Eric Jackson of TheStreet, a Hurd critic, divides Hurd's reign into two parts.
The first part was cutting jobs and cleaning up the mess left by predecessor Carly Fiorina. He was good at that.
The second was setting HP up to grow again. He wasn't good at that, Jackson notes. HP's stock price has fallen 20% during the Great Recession. Not bad, except IBM's rose 20%.
Then there were the deals he made while positioning HP for the era of mobile and the cloud. In buying Palm, for $1.2 billion, he overpaid for me-too proprietary technology. He really had no software strategy in the critical area of health care, waffling between support of open source and proprietary systems, looking mainly to sell hardware.

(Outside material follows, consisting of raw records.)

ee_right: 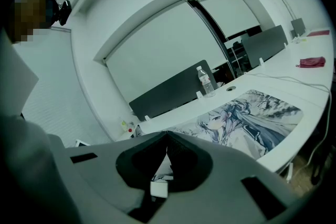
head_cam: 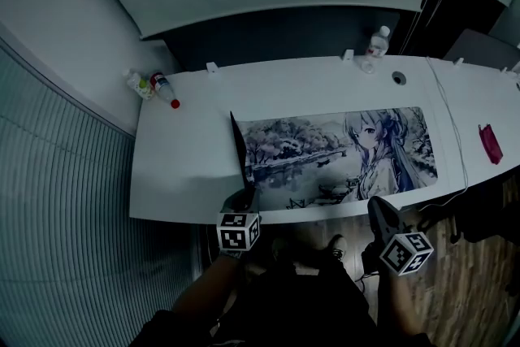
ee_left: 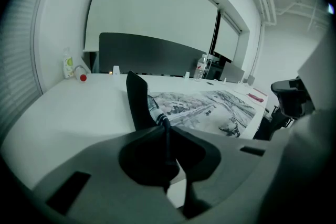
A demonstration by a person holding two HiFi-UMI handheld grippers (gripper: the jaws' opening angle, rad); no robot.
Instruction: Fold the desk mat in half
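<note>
The desk mat (head_cam: 341, 154), printed with a pale long-haired figure and a wintry landscape, lies lengthwise along the near edge of the white desk (head_cam: 183, 166). Most of it lies flat on the desk, with its right end close to a thin cable (head_cam: 452, 126) that runs from far to near across the top. The mat's left end is raised off the surface and stands up as a dark flap (head_cam: 239, 146), showing its black underside. The left gripper (ee_left: 165, 126) is at the mat's near left corner with its jaws pinched almost together on the thin edge, which runs up between the pads into the lifted flap. The right gripper (ee_right: 166, 132) is further right, just off the desk's near edge below the printed figure. Its jaws are pressed fully together with nothing between them, and the mat shows only beyond their tips. At the far left corner of the desk two small bottles (head_cam: 153, 85) lie close together, one with a red cap. A clear water bottle (head_cam: 374, 49) stands upright near the far edge, with a round cable hole (head_cam: 398, 78) just to its right. A pink pouch (head_cam: 490, 144) rests on the desk to the right, well apart from the mat.
</note>
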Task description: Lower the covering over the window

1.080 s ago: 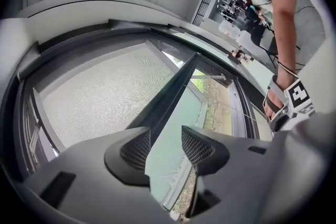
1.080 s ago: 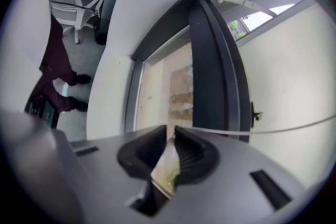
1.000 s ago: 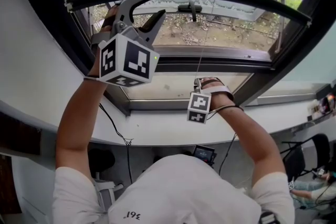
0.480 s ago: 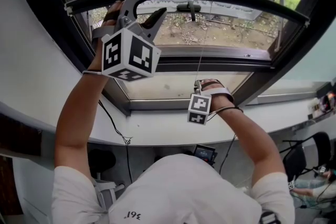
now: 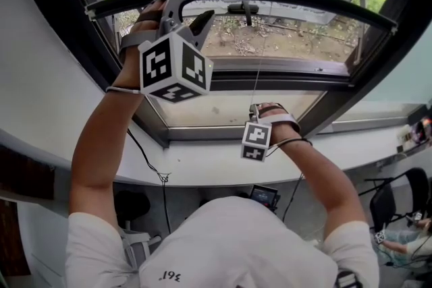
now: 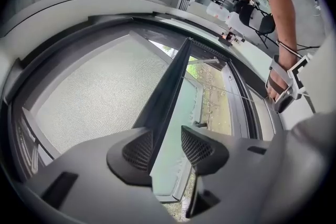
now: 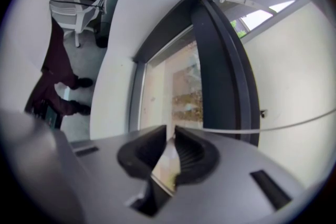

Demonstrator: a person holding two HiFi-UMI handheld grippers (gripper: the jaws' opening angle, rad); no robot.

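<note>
The left gripper (image 5: 201, 2) has rolled slightly and shifted right.

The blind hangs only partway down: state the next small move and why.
Probably close the left gripper on the bottom bar: the bar runs between its fingers, which stand apart. The right gripper is shut on the cord, so both could then draw the blind down.

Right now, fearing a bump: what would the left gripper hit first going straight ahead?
Likely the blind's dark bottom bar, which lies between the open jaws of the left gripper; depth is unclear.
</note>
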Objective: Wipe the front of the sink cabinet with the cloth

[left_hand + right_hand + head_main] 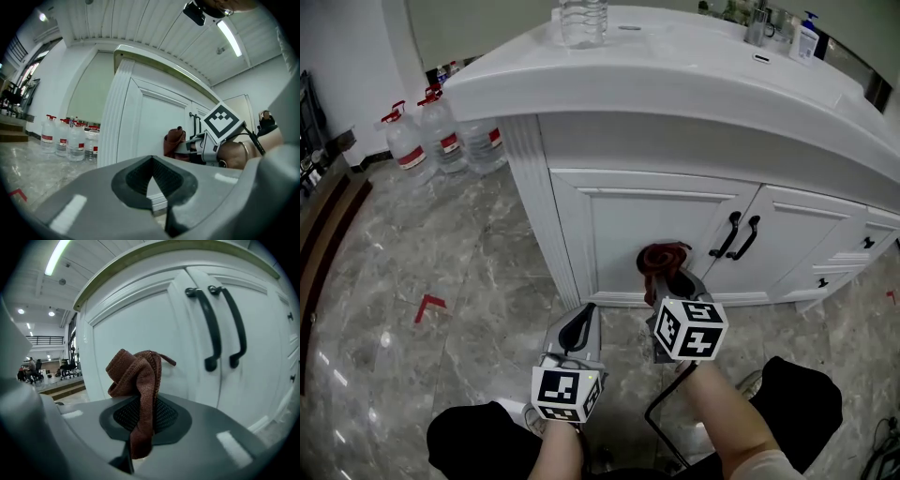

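Grey marbled floor [469, 272] fills the left and lower part of the head view. On it stands the white cabinet [628, 220], topped by a broad white sink [675, 66]. The front has a fluted corner post [534, 206] at the left, two doors, and drawers [853, 253] with small dark knobs at the far right.

A group of water bottles [441, 136] with red caps stands on the floor past the cabinet's left corner, well apart from both grippers. On the sink are a clear bottle [583, 21] near the front edge, a tap [757, 26] and a pump bottle [806, 39] at the back.

The right gripper [667, 281] points at the left door, low down. Its jaws are closed on the cloth [138, 376], a brown strip that hangs between the pads and bunches above them. From the left gripper's view the bunched end [176, 140] seems to lie against the door. The two black handles [739, 236] stand just to its right, where the doors meet.

The left gripper [584, 319] hangs lower and to the left, near the cabinet's base and apart from the cloth. Its jaws are together with nothing between them.

A black cable [661, 412] trails from the right gripper. A small red mark [429, 305] lies on the floor at the left.
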A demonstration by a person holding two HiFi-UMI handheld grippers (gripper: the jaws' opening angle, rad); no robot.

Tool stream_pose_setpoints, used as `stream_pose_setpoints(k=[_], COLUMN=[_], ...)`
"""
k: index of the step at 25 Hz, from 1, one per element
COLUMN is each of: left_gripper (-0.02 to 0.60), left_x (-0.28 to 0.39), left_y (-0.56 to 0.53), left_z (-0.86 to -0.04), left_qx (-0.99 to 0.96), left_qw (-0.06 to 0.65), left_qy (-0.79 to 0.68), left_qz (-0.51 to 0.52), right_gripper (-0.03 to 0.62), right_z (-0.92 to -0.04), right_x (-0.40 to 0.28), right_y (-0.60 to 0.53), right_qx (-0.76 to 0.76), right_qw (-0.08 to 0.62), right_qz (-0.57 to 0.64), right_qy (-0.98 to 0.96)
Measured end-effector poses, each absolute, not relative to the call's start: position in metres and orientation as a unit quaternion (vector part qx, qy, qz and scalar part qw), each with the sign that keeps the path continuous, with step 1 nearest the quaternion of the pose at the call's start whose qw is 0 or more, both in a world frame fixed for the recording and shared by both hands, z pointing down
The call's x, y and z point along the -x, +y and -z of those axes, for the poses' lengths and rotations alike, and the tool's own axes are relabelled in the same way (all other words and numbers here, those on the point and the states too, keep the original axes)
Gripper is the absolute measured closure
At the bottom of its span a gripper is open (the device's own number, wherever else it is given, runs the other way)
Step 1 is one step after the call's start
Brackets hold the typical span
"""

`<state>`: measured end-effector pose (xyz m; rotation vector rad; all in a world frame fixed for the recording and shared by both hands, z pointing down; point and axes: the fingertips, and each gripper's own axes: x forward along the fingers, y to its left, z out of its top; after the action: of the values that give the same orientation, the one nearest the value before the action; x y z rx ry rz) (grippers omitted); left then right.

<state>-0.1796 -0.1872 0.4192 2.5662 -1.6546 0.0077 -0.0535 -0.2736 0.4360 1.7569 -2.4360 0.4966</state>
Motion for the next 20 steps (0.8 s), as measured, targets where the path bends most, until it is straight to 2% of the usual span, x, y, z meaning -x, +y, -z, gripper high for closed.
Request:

A me-too proprietary strategy is not viable in the age of open source. You're either the leader or you're the low-cost producer. In an era of WalMart and Costco, Hurd bought Sears and Penney's.
There were indications, over the last six months, that this message was getting through to Wall Street. HP shares fell in price from about $55 to about $45, before the Hurd resignation. That's about $40 billion lost, at a time when other boats were rising and Hurd was fudging his expense reports.
So what happens now?
More important, Andreessen's investments show a vision, clouds using open source in which size still matters. It's not me-too proprietary, but an amalgam of commodity, open source, and new ideas. And he's been giving a lot of thought to what a CEO should be -- truth-teller ranks high.
Fiorina had a vision of HP as a GM of high tech. Hurd's view was that of a new IBM, even though that had been done. These open source times call for something different, and a bigger dream.
If I were a betting man I'd bet Andreessen takes the CEO job himself. Even if he doesn't, the next HP CEO will be Andreessen's man.